Exercise: The reply should hold every line of the data below, unchanged, and none of the pictures.

Provided material:
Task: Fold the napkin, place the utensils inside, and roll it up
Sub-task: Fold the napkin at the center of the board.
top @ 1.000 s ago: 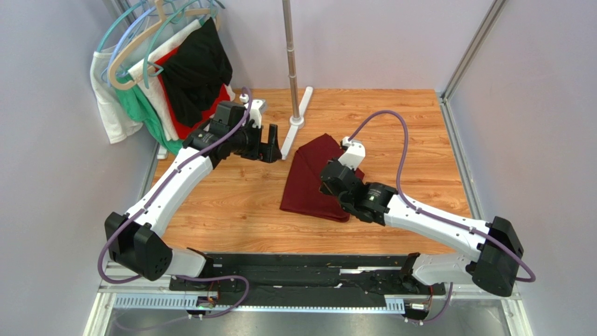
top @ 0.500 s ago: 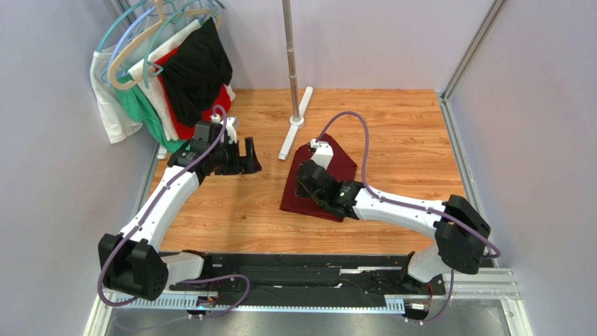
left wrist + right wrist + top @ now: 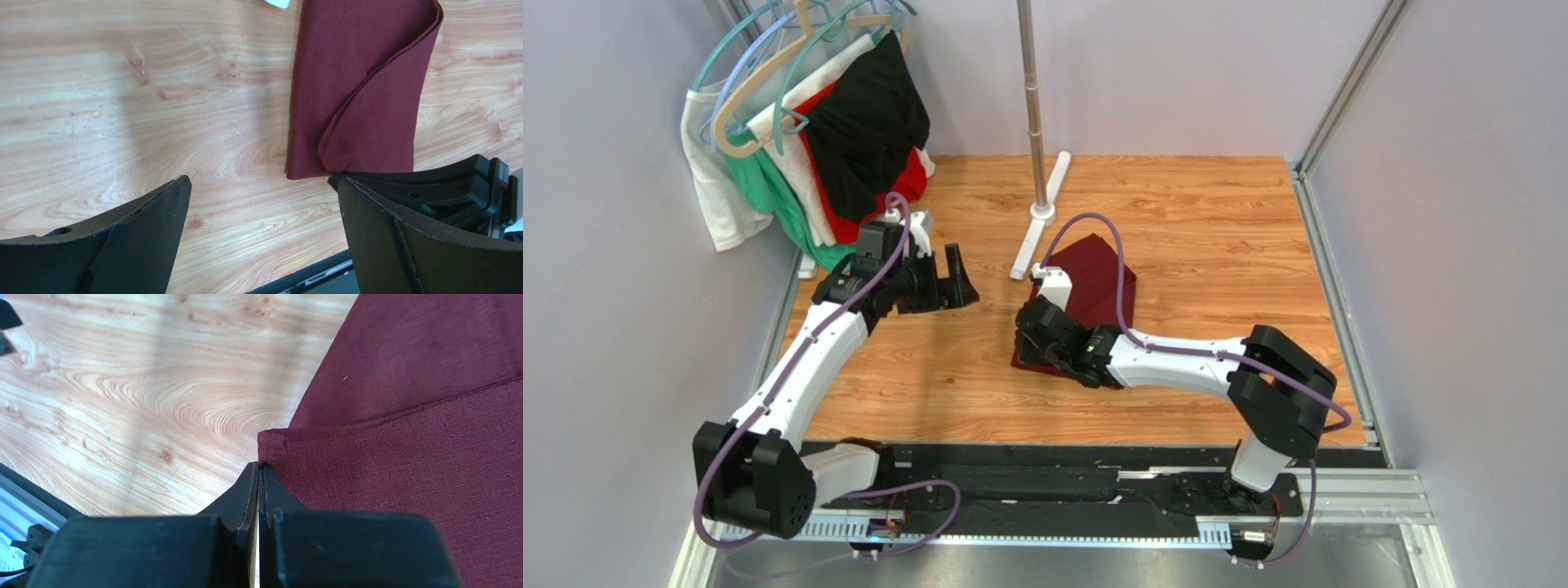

The answer:
Task: Fold the napkin, place the utensils inside, and roll it up
Sub-task: Fold the napkin at the center of the board.
top @ 1.000 s ago: 
top @ 0.500 s ago: 
left wrist + right wrist + top @ now: 

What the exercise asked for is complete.